Newport holds that, in today’s digital world, it’s possible to continuously distract oneself from one’s own thoughts, which can lead to psychological problems. Newport contends that record numbers of teens and young adults with anxiety-related disorders are evidence of these problems. He suggests achieving solitude by occasionally leaving your phone at home or going for long walks where you can be alone with your thoughts.

Digital Minimalism provides a wealth of guidance for turning down the volume of “digital noise,” with advice on everything from how not to use social media to cultivating rewarding leisure pursuits.

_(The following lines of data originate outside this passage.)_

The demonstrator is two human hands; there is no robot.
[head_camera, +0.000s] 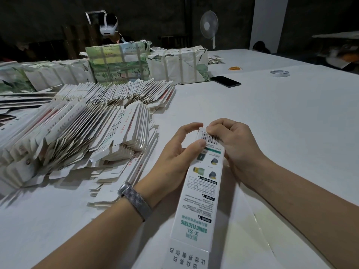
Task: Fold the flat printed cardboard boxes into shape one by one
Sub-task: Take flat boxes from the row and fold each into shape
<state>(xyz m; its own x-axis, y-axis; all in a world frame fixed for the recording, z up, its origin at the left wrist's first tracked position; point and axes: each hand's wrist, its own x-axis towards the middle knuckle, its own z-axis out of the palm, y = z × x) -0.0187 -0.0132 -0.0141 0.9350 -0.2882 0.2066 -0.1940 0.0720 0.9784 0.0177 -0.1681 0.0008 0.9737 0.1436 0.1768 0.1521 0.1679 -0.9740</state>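
Pinching the far end of a long printed toothbrush box (202,189) from both sides: left hand (174,158) with thumb on the barcode panel and forefinger arched over the end, right hand (233,146) with fingers curled tight against the same end, apparently tucking the end flap. Lying lengthwise between the forearms, pointing away across the white table (281,113), with the near end running toward the bottom edge of view. Already opened into a tube, judging by the side wall showing along its right edge; far end probably mid-closure, near flap still sticking out flat. Plenty left: a large leaning heap of flat box blanks (81,133) just to the left, plus strapped bundles (145,63) behind it. No pile of finished boxes visible. Hidden: the far flap itself, behind the right fingers, so no telling whether tucked. Near end cut off by the frame. Farther out, a phone (226,81), a tape roll (279,73), a standing fan (209,26), all dim.
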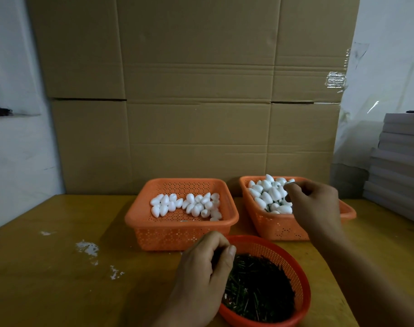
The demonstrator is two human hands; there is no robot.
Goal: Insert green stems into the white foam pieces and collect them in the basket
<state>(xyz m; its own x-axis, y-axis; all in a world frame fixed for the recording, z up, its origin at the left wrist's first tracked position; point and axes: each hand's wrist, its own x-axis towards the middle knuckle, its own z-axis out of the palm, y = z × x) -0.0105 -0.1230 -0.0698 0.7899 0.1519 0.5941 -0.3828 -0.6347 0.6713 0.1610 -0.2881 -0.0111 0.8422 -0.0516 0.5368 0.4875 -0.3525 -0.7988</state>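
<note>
Thin green stems [255, 286] are pinched by the curled left hand [201, 274] in the round red mesh bowl [300, 274] at six o'clock. The right hand [314, 204], fingers [289, 187] curled (contents cannot be told), is held over the rectangular orange plastic basket [279, 227] at two o'clock. Several stems could be lifted together, being tangled.

Seen from head height, looking forward and down across a yellow wooden bench [59, 267], close over three orange plastic baskets [182, 232], facing a brown cardboard wall [196, 90].
</note>
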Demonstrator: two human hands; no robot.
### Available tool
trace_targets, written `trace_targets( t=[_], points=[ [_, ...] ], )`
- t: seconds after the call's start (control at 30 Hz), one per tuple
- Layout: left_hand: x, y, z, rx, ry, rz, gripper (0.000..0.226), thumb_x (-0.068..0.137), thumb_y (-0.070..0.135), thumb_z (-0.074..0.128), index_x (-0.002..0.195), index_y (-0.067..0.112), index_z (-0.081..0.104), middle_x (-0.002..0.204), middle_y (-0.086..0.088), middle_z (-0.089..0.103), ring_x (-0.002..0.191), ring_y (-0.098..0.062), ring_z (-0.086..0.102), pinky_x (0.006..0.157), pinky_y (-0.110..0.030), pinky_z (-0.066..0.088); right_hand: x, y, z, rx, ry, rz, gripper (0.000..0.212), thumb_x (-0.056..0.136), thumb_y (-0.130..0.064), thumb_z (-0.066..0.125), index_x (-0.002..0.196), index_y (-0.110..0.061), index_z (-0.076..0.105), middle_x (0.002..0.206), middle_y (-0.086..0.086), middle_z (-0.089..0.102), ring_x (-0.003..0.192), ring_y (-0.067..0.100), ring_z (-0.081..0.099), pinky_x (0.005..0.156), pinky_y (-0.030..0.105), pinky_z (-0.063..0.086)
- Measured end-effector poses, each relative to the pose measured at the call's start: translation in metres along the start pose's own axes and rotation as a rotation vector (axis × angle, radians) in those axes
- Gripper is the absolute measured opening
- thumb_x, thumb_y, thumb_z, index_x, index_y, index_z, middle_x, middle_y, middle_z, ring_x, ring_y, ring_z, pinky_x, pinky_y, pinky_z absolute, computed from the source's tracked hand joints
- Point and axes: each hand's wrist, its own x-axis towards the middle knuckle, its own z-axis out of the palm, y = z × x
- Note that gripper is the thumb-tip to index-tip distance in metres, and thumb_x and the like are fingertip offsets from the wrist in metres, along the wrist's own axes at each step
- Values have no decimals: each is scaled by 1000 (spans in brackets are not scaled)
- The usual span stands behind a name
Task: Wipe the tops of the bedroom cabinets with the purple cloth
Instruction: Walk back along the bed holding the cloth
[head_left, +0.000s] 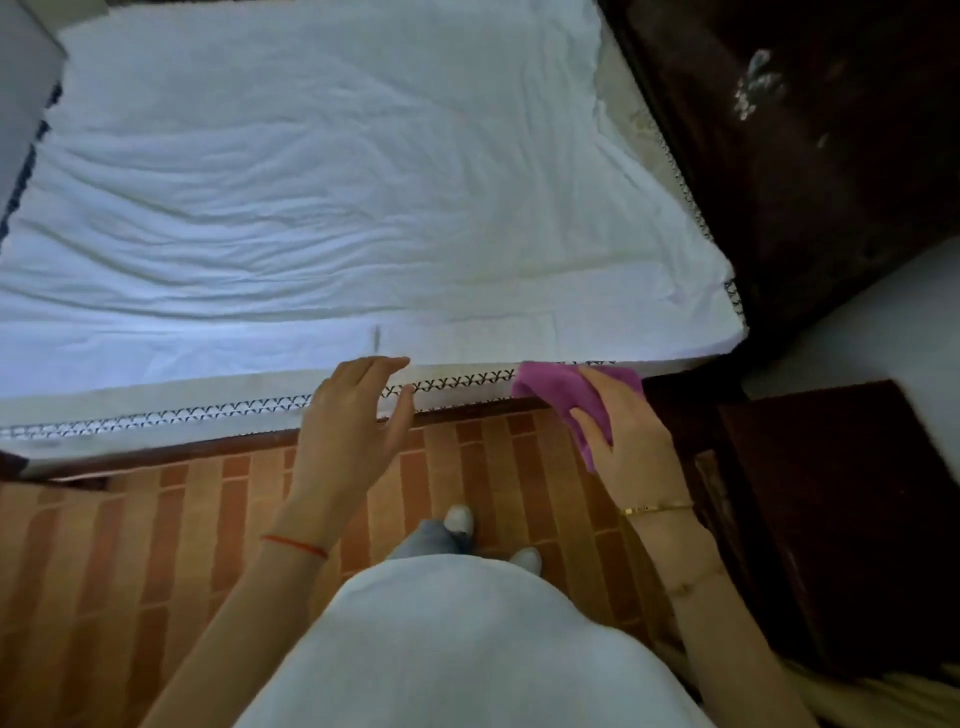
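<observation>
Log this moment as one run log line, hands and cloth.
right hand: grips purple cloth | left hand: open, empty, by bed edge | dark cabinet: not yet touched

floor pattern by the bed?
Orange-brown brick-style floor, staggered rectangles with pale lines between them; it shows in the head view.

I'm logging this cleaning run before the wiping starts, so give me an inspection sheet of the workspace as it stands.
Surface: dark wooden bedside cabinet at right, top not yet touched by the cloth.
Job's things: purple cloth, bunched in the right hand, in front of the bed edge.
Clutter: nothing seen on the cabinet top.
Grippers: right hand grips the cloth; left hand empty, fingers spread near the mattress edge.
Cables: nothing seen.
Surroundings: bed with wrinkled white sheet, dark headboard at upper right, brick-pattern floor.
</observation>
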Motion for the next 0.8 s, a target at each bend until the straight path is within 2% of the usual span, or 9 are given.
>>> trace_targets(
  t=[0.1, 0.27, 0.5, 0.63, 0.8],
  points=[
    [-26, -42, -28, 12, 68, -141, 34, 92, 30, 53, 120, 15, 63, 115, -3, 66, 107, -22, 59, 87, -39, 51, 23, -39, 32, 11, -105, -128, 44, 93, -24, 56, 134, -11, 49, 122, 8, 62, 111, 24, 60, 99, 34, 47],
    [-76, -119, -78, 78, 223, -340, 27, 90, 21, 61, 115, 15, 67, 108, -5, 68, 100, -25, 62, 77, -35, 51, 51, -123, 96, 52, -242, -330, 44, 95, -24, 52, 137, -12, 46, 127, 9, 59, 114, 25, 57, 101, 36, 43],
    [-153, -237, -170, 195, 341, -556, 27, 90, 19, 61, 116, 15, 66, 113, -2, 67, 99, -24, 62, 78, -37, 55, 63, -282, 206, 109, -416, -537, 45, 96, -30, 48, 139, -16, 45, 130, 9, 56, 114, 26, 55, 99, 40, 46],
    [-186, -287, -212, 255, 410, -712, 26, 90, 18, 64, 115, 14, 67, 110, -5, 67, 93, -24, 63, 75, -39, 55, 65, -364, 257, 133, -502, -673, 43, 96, -32, 47, 137, -17, 46, 125, 7, 58, 111, 23, 56, 93, 36, 48],
    [-213, -348, -240, 267, 441, -858, 27, 93, 24, 58, 119, 17, 65, 114, -2, 66, 102, -19, 61, 80, -40, 56, 76, -444, 317, 117, -586, -819, 42, 95, -30, 50, 136, -19, 47, 122, 6, 60, 109, 23, 58, 91, 35, 48]
  ],
)
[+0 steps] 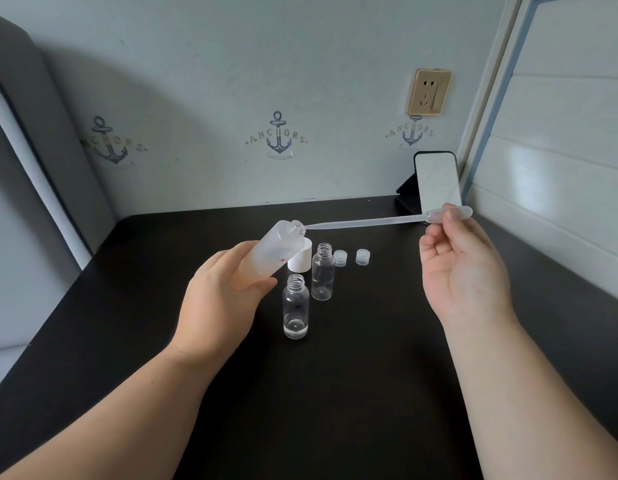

The book does have a few flaws, the most serious being Newport’s misidentification of the fundamental cause of the problem he seeks to solve—that of dealing with the drawbacks of technology. In the first chapter, he convincingly argues that today’s technologies are engineered to be as “addictive” as possible. But, says Newport, we didn’t just stumble into this digital life. “[I]t’s probably more accurate to say that we were pushed into it by the high-end device companies and attention economy conglomerates who discovered there are vast fortunes to be made in a culture dominated by gadgets and apps” (9). But this argument ignores the fact that people freely choose which technologies to use and how to use them. Companies such as Facebook, Twitter, and Google don’t force anyone. And as Newport’s own work shows, the extent to which people use technology in unhealthy ways is the result of failing to think carefully about such use. Newport also indulges in some gender pronoun irrationality, which makes for some confusing passages in the final chapter.

Despite these flaws, Newport’s positive message is sound: We can all benefit from being selective when it comes to using technology. And the ideas that Newport offers for deciding which technologies to use and how to use them make Digital Minimalism a valuable read.